Your goal: The records are to be copied in their entirety, exactly as given.

:: Supplied material ::

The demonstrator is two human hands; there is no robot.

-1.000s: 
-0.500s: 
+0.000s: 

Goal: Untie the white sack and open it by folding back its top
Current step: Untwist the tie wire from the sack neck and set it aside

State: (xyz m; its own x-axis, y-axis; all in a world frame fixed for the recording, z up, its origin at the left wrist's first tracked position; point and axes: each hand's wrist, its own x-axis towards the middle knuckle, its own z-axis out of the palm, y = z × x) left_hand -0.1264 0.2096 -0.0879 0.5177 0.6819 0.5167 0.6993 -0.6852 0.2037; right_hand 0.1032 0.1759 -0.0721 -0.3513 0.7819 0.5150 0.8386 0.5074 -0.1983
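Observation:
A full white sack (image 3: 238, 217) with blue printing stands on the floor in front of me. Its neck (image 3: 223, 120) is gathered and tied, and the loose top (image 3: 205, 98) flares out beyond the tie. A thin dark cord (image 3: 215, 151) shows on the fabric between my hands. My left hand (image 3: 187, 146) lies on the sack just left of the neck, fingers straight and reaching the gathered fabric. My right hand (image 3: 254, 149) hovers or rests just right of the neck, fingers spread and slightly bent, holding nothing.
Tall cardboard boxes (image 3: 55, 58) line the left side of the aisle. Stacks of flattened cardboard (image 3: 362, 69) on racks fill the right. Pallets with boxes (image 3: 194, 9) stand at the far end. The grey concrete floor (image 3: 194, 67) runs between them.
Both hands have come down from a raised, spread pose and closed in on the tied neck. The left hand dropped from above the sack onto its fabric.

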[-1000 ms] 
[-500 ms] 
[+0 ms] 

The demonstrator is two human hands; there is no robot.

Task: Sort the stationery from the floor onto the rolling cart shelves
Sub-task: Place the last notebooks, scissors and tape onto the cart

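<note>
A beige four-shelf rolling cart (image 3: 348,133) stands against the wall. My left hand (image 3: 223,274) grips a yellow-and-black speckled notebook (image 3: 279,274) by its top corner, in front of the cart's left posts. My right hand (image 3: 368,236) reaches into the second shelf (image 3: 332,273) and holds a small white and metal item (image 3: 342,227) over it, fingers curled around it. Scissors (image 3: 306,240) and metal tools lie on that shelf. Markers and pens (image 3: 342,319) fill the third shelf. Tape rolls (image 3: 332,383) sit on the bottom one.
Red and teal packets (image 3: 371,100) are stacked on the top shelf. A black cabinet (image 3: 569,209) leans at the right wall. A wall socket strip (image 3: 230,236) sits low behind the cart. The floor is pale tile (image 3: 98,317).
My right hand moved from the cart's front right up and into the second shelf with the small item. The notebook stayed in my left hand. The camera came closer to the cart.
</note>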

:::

Task result:
The demonstrator is two human hands; there is no robot.

-1.000s: 
-0.500s: 
+0.000s: 

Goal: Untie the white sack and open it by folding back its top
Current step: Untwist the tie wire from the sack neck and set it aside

State: (xyz m; its own x-axis, y-axis; all in a world frame fixed for the recording, z up, its origin at the left wrist's first tracked position; point and axes: each hand's wrist, its own x-axis towards the middle knuckle, its own z-axis out of the palm, y = z × x) left_hand -0.1264 0.2096 -0.0879 0.5177 0.6819 0.5167 0.6993 -0.6852 0.2037; right_hand 0.1032 0.1759 -0.0721 -0.3513 0.7819 0.5150 0.8386 0.5074 -0.1983
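Observation:
A full white sack (image 3: 238, 217) with blue printing stands on the floor in front of me. Its neck (image 3: 223, 120) is gathered and tied, and the loose top (image 3: 205, 98) flares out beyond the tie. A thin dark cord (image 3: 215, 151) shows on the fabric between my hands. My left hand (image 3: 187, 146) lies on the sack just left of the neck, fingers straight and reaching the gathered fabric. My right hand (image 3: 254, 149) hovers or rests just right of the neck, fingers spread and slightly bent, holding nothing.
Tall cardboard boxes (image 3: 55, 58) line the left side of the aisle. Stacks of flattened cardboard (image 3: 362, 69) on racks fill the right. Pallets with boxes (image 3: 194, 9) stand at the far end. The grey concrete floor (image 3: 194, 67) runs between them.
Both hands have come down from a raised, spread pose and closed in on the tied neck. The left hand dropped from above the sack onto its fabric.
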
[-1000 ms] 
[-500 ms] 
[+0 ms] 

The demonstrator is two human hands; there is no robot.

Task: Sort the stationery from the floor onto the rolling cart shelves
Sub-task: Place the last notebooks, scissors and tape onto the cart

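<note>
A beige four-shelf rolling cart (image 3: 348,133) stands against the wall. My left hand (image 3: 223,274) grips a yellow-and-black speckled notebook (image 3: 279,274) by its top corner, in front of the cart's left posts. My right hand (image 3: 368,236) reaches into the second shelf (image 3: 332,273) and holds a small white and metal item (image 3: 342,227) over it, fingers curled around it. Scissors (image 3: 306,240) and metal tools lie on that shelf. Markers and pens (image 3: 342,319) fill the third shelf. Tape rolls (image 3: 332,383) sit on the bottom one.
Red and teal packets (image 3: 371,100) are stacked on the top shelf. A black cabinet (image 3: 569,209) leans at the right wall. A wall socket strip (image 3: 230,236) sits low behind the cart. The floor is pale tile (image 3: 98,317).
My right hand moved from the cart's front right up and into the second shelf with the small item. The notebook stayed in my left hand. The camera came closer to the cart.
</note>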

The answer is complete.